Deena C. Bouknight – Contributing Writer
Head and neck injuries sustained by a Hiwasee Dam High School volleyball player Sept. 1, due to the spike by a transgender player, is receiving ongoing national attention from such media outlets as New York Post, Washington Examiner, and Turning Point USA. Because the kill shot resulted in significant injuries, Hiwasee Dam School chose to forfeit the Oct. 11 game to Highlands School.
On Oct. 20, “Athletic Business” reported that the Cherokee County school board voted to forfeit all matches for its schools’ women’s volleyball teams against Highlands School. The 5-1 vote led to board member Joe Wood commenting that he made his decision based on safety and not on the athlete’s sex.
A spectator at the September game filmed the game and posted the play on YouTube. The one-and-a half minute video shows the shot, taken by the Highlands School player, hitting the Hiwasee Dam player’s head, resulting in the Hiwasee player tumbling to the floor, unable to rise. The clip has garnered close to 19,000 views and 136 comments so far, including: “As an ex-college football athlete, I have seen many women’s volleyball games throughout my college career and to see this man come back 14 to 15 feet and elevate to the net like he does … should tell you to stay with the gender you were born with when it comes to sports!” “This is beyond unacceptable! The teenage boy and his family along with Highlands High should be responsible for her injuries.”
An Oct. 11, “Education First Alliance NC” article shared: “The Journal of Strength and Conditioning Research also confirmed male dominance in the sport. The jump height and explosive power of males are significantly higher than those of females, according to scientists.”
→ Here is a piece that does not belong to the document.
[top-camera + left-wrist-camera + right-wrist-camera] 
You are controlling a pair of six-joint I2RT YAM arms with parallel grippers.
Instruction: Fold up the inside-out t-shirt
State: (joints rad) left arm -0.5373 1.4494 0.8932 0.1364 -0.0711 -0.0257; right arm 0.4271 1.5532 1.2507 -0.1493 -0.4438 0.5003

After the decision by the Cherokee County School Board to forfeit all matches for its schools’ volleyball teams against Highlands School, David Payne, Hiwasee Dam High School’s athletic director, commented in an Oct. 22 New York Post article: “… a statement needed to be made … that it’s unfair and unsafe.”
The Post further noted, “Transgender athletes competing in women’s sports has become a controversial topic, especially after Lia Thomas, a biological man, won a NCAA championship in women’s swimming earlier this year.”
Although the incident that resulted in the Hiwasee Dam player’s injuries, from which she has not yet been cleared by physicians to resume playing, is just recently bringing national attention to Western North Carolina, the controversy over whether transgender males can play female sports is resulting in a myriad of states writing bills and passing legislation to protect biological female athletes.
In North Carolina, the N.C. High School Athletic Association makes provisions for student-athletes to compete based on gender identity. The NCHSAA handbook states, “When a student’s gender identity differs from the gender listed on the student’s certificate of birth, the Gender Identity Request Form must be submitted by the member school to the NCHSAA prior to any participation by the student under circumstances that would constitute ineligibility. The request should be based on the gender identification of that student in current school records and daily life activities in the school and community.”